I guess maybe I should have given a little better description of
what I tried that did NOT work? But it's a little off-topic for
this mailing list. Nevertheless, here it is...
I created a ~/.mailcap file and put this in it, which I cut and
pasted from /etc/mailcap:
application/x-shellscript; emacs27 %s; test=test -n
"$DISPLAY"
But obviously that's not going to change anything, since it's
already in the system mailcap file, /etc/mailcap. DOH! And sure
enough, running '>$ run-mailcap myscript' invokes 'less'. But
what I wasn't expecting is that running '>$ update-mime --
local' gives me: "Error: '/home/user/.mailcap' is not in required
format -- not updated". Not sure why I'm getting that when I
cut-and-pasted from /etc/mailcap.
No worries.
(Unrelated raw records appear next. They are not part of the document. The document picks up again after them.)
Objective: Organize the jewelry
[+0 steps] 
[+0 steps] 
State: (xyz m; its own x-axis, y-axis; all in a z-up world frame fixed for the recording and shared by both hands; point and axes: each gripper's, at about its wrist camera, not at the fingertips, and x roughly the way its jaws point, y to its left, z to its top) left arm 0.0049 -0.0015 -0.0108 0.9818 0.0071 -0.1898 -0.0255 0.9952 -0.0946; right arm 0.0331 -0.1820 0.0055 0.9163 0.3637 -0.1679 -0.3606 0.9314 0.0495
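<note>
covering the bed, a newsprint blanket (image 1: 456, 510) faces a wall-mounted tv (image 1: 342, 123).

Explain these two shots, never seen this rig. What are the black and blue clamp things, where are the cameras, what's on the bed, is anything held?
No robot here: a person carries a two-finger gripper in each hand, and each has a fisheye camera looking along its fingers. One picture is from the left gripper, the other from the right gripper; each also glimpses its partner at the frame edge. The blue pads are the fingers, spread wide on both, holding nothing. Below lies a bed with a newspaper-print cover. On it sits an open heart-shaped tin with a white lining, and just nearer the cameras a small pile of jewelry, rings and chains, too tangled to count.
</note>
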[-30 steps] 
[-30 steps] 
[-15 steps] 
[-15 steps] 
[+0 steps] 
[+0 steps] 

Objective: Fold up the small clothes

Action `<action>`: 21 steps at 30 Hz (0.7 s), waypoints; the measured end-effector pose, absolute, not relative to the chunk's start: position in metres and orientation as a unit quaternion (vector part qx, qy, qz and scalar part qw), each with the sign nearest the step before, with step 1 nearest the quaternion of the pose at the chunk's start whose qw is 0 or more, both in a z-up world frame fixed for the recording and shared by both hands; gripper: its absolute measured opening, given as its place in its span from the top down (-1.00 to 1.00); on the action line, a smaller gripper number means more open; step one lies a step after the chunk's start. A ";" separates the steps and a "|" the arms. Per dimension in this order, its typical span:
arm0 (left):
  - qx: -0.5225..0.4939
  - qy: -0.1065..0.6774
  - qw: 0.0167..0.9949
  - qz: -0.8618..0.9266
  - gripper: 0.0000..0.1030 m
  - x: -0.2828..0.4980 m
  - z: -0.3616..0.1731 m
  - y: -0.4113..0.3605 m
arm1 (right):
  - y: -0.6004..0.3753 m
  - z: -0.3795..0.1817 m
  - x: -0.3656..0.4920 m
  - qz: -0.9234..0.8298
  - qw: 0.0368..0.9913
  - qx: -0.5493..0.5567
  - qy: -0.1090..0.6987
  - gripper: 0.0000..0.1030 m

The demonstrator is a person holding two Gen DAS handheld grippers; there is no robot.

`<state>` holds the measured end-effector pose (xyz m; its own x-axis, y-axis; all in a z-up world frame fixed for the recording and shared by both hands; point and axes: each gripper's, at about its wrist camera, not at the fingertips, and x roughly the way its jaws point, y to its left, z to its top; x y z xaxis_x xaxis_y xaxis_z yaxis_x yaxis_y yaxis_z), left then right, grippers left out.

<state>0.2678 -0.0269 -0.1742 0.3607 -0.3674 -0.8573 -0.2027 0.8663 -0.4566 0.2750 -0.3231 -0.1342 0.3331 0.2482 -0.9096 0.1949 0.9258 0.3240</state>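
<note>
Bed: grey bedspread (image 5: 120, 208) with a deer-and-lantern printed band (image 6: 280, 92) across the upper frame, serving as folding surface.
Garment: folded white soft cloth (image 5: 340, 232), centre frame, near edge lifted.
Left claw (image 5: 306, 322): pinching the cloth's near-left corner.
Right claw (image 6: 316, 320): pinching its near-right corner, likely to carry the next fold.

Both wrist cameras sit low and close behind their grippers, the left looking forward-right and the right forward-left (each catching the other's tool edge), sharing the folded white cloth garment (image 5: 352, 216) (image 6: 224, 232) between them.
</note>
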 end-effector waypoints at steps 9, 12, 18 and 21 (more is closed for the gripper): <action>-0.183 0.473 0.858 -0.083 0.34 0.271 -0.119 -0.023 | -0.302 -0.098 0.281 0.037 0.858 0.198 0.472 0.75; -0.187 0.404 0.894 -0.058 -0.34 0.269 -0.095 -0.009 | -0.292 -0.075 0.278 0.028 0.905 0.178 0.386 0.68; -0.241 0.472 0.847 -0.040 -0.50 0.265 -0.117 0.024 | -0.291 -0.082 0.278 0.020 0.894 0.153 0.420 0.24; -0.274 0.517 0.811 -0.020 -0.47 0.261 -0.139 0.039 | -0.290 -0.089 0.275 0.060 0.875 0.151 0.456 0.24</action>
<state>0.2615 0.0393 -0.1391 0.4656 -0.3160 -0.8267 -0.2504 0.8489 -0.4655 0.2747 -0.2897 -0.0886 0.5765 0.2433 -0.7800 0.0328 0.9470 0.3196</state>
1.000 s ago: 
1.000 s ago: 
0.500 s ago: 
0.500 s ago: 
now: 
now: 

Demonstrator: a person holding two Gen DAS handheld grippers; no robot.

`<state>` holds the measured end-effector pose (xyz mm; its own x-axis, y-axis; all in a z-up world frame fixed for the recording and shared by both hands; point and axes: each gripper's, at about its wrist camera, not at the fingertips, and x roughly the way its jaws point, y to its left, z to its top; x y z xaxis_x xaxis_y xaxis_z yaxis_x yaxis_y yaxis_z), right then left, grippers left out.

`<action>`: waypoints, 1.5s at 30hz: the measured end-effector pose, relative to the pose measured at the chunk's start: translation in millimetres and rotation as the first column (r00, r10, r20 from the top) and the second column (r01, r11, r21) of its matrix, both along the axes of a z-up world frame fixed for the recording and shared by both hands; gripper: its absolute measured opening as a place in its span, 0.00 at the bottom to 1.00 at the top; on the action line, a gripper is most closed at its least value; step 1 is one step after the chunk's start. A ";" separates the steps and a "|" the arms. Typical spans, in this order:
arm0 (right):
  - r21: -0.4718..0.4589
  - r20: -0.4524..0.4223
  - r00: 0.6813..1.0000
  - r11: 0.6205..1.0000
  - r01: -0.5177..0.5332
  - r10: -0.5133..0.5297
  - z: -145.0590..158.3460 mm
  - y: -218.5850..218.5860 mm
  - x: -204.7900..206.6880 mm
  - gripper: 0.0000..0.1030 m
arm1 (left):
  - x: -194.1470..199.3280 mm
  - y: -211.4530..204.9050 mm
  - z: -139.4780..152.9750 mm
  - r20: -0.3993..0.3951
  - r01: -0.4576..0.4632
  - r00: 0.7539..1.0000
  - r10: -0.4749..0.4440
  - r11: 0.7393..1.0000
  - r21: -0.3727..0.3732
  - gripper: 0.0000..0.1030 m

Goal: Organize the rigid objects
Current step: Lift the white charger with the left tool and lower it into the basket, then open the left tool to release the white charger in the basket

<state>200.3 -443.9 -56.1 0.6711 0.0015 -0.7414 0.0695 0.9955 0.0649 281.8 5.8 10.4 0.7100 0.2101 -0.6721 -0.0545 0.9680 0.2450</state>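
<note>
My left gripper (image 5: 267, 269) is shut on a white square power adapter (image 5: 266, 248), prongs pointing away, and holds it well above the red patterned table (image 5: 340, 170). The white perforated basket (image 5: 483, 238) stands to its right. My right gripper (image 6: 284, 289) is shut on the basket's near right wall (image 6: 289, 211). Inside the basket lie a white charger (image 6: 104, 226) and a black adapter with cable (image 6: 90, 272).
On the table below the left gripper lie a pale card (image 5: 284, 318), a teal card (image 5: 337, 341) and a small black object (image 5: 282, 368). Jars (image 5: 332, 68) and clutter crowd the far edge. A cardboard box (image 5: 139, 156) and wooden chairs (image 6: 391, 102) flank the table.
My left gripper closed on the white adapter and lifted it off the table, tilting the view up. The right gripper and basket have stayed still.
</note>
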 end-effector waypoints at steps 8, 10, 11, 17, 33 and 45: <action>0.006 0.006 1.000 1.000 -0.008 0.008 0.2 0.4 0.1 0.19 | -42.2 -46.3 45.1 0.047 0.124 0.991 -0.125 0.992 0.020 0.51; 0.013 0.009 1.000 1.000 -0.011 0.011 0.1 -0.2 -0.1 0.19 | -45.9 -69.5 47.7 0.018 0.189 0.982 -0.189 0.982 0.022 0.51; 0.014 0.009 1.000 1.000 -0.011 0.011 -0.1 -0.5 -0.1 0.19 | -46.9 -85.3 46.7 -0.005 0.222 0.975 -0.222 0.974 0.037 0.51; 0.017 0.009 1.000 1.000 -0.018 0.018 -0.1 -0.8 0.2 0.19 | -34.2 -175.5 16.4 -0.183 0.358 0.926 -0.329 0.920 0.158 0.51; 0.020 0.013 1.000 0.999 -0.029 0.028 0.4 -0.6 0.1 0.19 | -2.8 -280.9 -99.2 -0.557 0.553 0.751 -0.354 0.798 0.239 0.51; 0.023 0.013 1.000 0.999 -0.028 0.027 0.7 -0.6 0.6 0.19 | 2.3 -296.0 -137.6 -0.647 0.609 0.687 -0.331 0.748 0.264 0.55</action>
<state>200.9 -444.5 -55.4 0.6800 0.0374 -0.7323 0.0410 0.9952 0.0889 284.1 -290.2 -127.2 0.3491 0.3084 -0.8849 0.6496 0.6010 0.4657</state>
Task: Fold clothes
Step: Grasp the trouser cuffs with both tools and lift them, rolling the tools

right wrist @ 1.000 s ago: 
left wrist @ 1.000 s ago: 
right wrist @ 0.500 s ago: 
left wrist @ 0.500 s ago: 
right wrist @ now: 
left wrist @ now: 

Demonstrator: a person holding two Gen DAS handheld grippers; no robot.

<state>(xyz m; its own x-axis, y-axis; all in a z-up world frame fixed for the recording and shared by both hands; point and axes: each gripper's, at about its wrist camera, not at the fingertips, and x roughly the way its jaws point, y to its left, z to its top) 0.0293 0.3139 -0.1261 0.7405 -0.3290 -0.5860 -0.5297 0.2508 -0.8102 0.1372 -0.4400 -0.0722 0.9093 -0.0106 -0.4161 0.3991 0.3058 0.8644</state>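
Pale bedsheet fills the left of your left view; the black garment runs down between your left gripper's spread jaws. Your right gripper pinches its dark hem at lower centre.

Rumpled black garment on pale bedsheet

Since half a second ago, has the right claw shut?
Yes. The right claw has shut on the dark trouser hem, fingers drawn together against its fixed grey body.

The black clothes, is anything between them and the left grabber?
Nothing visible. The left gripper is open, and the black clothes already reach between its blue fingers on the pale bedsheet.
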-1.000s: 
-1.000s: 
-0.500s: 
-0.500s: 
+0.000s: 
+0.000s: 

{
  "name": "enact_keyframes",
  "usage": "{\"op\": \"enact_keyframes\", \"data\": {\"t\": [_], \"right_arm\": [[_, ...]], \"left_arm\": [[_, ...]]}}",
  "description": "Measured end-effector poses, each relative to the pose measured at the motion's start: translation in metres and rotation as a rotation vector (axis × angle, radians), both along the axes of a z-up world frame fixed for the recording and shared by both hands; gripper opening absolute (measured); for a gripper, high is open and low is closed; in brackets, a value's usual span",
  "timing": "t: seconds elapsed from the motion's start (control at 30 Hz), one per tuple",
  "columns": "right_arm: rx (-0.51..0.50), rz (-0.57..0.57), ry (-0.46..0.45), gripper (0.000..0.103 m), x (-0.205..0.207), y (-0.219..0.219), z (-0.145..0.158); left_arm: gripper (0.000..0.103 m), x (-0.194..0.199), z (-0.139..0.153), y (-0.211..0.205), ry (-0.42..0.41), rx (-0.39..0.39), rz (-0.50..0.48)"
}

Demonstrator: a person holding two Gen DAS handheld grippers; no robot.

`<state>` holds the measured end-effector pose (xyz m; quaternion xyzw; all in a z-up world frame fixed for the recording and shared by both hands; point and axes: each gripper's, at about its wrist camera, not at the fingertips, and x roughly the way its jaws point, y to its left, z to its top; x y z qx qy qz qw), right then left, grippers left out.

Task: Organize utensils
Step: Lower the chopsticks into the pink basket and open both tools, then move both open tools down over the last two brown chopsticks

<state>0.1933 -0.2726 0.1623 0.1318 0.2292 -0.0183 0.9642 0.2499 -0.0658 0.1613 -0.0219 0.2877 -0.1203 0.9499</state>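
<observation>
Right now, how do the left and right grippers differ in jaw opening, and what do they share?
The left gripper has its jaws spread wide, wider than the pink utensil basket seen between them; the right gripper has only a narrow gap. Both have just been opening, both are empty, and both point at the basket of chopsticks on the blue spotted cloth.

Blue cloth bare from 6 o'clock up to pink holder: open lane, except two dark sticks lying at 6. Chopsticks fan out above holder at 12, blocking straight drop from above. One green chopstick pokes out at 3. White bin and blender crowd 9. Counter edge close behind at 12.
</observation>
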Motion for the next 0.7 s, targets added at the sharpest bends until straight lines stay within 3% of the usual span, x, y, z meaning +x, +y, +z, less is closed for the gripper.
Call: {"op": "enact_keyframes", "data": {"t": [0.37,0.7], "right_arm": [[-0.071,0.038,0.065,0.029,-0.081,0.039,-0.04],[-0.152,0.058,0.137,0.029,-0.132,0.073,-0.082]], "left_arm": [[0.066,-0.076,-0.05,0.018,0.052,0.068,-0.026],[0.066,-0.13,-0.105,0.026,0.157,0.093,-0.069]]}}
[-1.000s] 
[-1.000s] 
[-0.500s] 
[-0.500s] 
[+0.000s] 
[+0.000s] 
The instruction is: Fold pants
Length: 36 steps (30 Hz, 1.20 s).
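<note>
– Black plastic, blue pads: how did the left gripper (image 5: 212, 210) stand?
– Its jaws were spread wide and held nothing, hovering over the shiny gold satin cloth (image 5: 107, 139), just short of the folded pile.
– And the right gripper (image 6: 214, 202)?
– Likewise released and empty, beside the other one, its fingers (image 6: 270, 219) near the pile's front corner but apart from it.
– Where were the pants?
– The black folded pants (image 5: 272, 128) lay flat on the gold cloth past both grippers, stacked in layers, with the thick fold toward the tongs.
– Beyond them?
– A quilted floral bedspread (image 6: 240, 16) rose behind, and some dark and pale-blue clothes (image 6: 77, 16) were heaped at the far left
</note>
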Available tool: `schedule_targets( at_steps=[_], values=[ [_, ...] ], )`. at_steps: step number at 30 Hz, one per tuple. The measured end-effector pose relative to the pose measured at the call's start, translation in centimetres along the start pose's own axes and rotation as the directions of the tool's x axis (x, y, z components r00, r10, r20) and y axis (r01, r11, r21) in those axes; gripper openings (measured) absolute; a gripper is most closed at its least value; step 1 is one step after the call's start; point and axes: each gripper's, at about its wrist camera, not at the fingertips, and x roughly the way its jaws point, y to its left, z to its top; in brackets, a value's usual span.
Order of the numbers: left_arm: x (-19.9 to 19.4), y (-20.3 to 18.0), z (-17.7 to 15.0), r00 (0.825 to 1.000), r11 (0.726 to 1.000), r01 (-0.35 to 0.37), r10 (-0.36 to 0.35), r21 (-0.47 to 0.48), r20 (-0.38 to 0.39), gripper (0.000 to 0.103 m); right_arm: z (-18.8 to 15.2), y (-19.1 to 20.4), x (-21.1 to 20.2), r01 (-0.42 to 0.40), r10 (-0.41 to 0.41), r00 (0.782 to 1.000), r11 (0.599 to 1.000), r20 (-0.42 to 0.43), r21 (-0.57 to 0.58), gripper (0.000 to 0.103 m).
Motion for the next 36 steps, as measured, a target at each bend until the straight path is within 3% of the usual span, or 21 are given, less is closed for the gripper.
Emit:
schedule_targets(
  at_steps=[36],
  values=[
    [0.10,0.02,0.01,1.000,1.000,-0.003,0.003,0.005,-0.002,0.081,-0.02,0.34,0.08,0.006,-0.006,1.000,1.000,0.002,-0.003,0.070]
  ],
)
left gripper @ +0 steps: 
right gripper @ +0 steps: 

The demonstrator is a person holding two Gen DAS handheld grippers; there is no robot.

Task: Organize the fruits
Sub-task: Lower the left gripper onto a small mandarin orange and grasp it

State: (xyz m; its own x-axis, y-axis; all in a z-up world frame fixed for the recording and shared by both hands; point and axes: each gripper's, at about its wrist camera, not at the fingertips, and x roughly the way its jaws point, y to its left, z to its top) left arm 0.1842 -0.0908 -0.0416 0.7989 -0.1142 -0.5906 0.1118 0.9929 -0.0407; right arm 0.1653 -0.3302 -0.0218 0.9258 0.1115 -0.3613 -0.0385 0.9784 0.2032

I'll look in more depth later.
On 5/23/22 8:40 AM, Craig STCR wrote:
Thanks
all for your help!
On 5/20/22 9:44 PM, Ihor Radchenko wrote:
Dear Craig, ... or provide plain/text
handler in ~/.mailcap.
OK, I did a first-try on this and was unsuccessful, but I'm sure
it's user error. I need to refresh my knowledge on how to
customize user-local mime database, and that will write-out a
new ~/.mailcap, etc, I think? I've done it before, but it was
awhile ago, and I wasn't paying attention to ~/.mailcap when I
did it. I know for Gnome I can create a .desktop file. But I
know there's a way to customize user-local mime database without
Gnome desktop. I'll take a closer look when I have a little
more time.
On 5/20/22 9:44 PM, Ihor Radchenko wrote:
However, I am not sure what to do on
Windows/Mac.
Maybe try a quick-and-dirty, cross-platform solution that checks
non-binary files for a first-line shebang? Could use existing
Emacs hooks that determine major-mode when opening files.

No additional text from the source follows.